The position and orientation of the Earth relative to the sun can be described by the so-called orbital parameters:

1. The Earth's orbit is shaped like an ellipse, but the degree of the elliptical shape varies in cycles of 100,000 and 400,000 years.
2. The tilt of the Earth's axis relative to its orbit varies in cycles of approximately 41,000 years. The tilt of the Earth's axis is the reason we have seasons on Earth.
3. The Earth is like a spinning top rotating on its own axis over the course of a day. However, the Earth's axis will not always point toward the same spot. Instead, it will wobble slowly (precession). Due to this phenomenon, the date of perihelion (the point in the Earth's orbit where the Earth is closest to the sun) will change over time in cycles of approximately 19,000 and 24,000 years.

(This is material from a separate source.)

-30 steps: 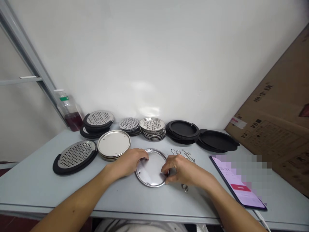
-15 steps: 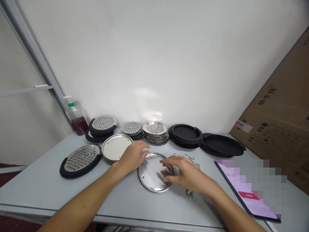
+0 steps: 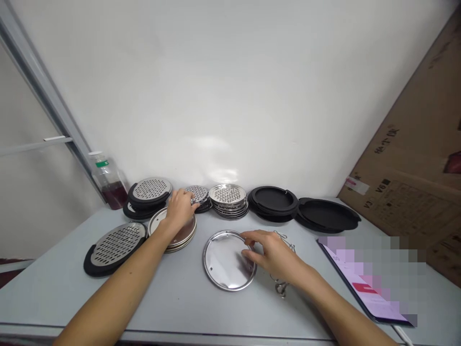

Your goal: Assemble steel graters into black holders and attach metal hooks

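A shiny round metal plate [image 3: 226, 262] lies flat on the grey table [image 3: 180, 298] in front of me. My right hand [image 3: 272, 254] rests at its right rim, fingers spread and touching it. My left hand [image 3: 180, 209] is stretched out over a stack of plain metal discs [image 3: 176, 230], and its fingertips pinch the edge of the top disc on a small stack of perforated discs [image 3: 198, 193]. A few wire clips [image 3: 284, 236] lie just right of the plate, and a metal ring piece [image 3: 281, 288] lies near my right wrist.
Along the wall stand a second perforated disc stack [image 3: 228, 198], two piles of black round trays [image 3: 275, 202] [image 3: 327, 214], black-rimmed grates [image 3: 149, 190] [image 3: 115, 246] and a bottle [image 3: 106, 180]. A phone [image 3: 363, 283] lies right; a cardboard box [image 3: 414, 192] leans behind it.
My left hand has left the shiny plate and moved back and left to the small perforated disc stack. My right hand stays at the plate's right rim with fingers more spread.
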Action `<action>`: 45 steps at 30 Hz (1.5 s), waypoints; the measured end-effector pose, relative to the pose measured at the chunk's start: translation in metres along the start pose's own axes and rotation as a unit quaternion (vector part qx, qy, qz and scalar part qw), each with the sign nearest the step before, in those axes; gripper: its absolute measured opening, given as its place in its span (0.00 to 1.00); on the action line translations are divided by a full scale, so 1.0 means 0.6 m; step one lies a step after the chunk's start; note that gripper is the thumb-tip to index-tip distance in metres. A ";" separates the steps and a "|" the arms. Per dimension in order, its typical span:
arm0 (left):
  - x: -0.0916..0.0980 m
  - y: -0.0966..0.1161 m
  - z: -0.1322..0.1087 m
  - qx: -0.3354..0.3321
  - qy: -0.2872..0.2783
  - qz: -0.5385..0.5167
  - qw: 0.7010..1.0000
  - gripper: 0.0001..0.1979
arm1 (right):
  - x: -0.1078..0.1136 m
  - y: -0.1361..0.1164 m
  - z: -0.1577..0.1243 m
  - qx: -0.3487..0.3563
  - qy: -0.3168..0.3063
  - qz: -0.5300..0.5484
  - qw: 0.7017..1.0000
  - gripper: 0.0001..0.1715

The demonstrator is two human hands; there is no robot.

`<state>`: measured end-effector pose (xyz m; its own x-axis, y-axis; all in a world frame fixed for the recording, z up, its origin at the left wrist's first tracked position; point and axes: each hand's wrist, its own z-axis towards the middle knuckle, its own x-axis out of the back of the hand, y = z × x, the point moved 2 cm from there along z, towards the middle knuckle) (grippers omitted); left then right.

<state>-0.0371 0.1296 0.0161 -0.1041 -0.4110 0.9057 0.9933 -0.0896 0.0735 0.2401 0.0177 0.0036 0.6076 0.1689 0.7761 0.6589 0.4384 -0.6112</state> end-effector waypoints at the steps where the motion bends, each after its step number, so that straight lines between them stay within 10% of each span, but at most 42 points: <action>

The current interglacial period has been characterized by a series of changes in orbital parameters. Approximately 6,000–7,000 years ago, a greater tilt of the Earth's axis contributed to increased solar radiation during summer in the Northern Hemisphere, while the tropics received less solar heat. At the same time, changes in the Earth's precession caused seasonal variations in the north to intensify.

These changes contributed to a sharp increase in summer temperatures in the Northern Hemisphere, which in turn can explain why large Norwegian glaciers such as Hardangerjøkulen and Folgefonna were gone at that time. In the tropics, it was generally colder while monsoon rains were stronger than today. This may help explain why the Sahara was a lush area during that period.

Variation in Solar Radiation

Total solar radiation varies over time and can be related to the well-known 11-year cycle in sunspot activity. Higher sunspot activity results in increased solar radiation to the Earth and vice versa. Direct observations of sunspots on the sun show that the latter half of the 1600s was a period of abnormally low sunspot activity. Since then, there has been a steady increase in sunspot activity until the present day. Direct measurements of solar radiation from satellites do not show any clear positive trend since 1978. This indicates that changes in solar radiation alone cannot explain the ongoing global warming.

Volcanoes and Climate

Volcanic eruptions are important for changes in weather and climate, especially during the first few years after the eruption. The most significant climate effect of volcanic eruptions is due to the emission of sulfur gases, which are rapidly converted into aerosols. The haze of aerosols reflects some of the incoming solar radiation, thereby leading to a cooling at the Earth's surface. Volcanoes also release water vapor and carbon dioxide, but due to the large amounts already existing in the atmosphere, even a large volcanic eruption will not lead to a noticeable change in global CO₂ concentrations. On very long timescales (thousands to millions of years), however, eruptions from many gigantic volcanoes can raise the concentration of CO₂ in the atmosphere enough to cause global warming.

The Bjerknes Centre has used the Bergen climate model, including volcanic eruptions and variations in solar radiation, to simulate the climate during the "Little Ice Age" (1400s–1850s). Natural forcings explain much of the variations in both reconstructed and simulated temperatures in the Northern Hemisphere for this period (see Figure 1). The coldest periods during the "Little Ice Age" tend to occur in periods with especially powerful eruptions, such as Kuwae in 1453 and Tambora in 1815, and in periods with a series of subsequent eruptions, such as during the 1600s.

Climate of the Last Hundred Years

Climate models can be run with natural forcings, man-made forcings, and both simultaneously. Figure 1 shows that it is only when researchers include both natural and man-made contributions that the model is able to simulate the long-term positive temperature trend observed over the last hundred years (the red curve in the lower part of the figure). According to the model, temperatures in the Northern Hemisphere should have fallen in the last few decades if it were not for the man-made emissions of greenhouse gases. This indicates that observed warming is primarily due to man-made emissions. 

On a short timescale, such as a ten-year period, natural variations can exceed man-made climate change and lead to some cold years, but in the long run, man-made warming will dominate the trend.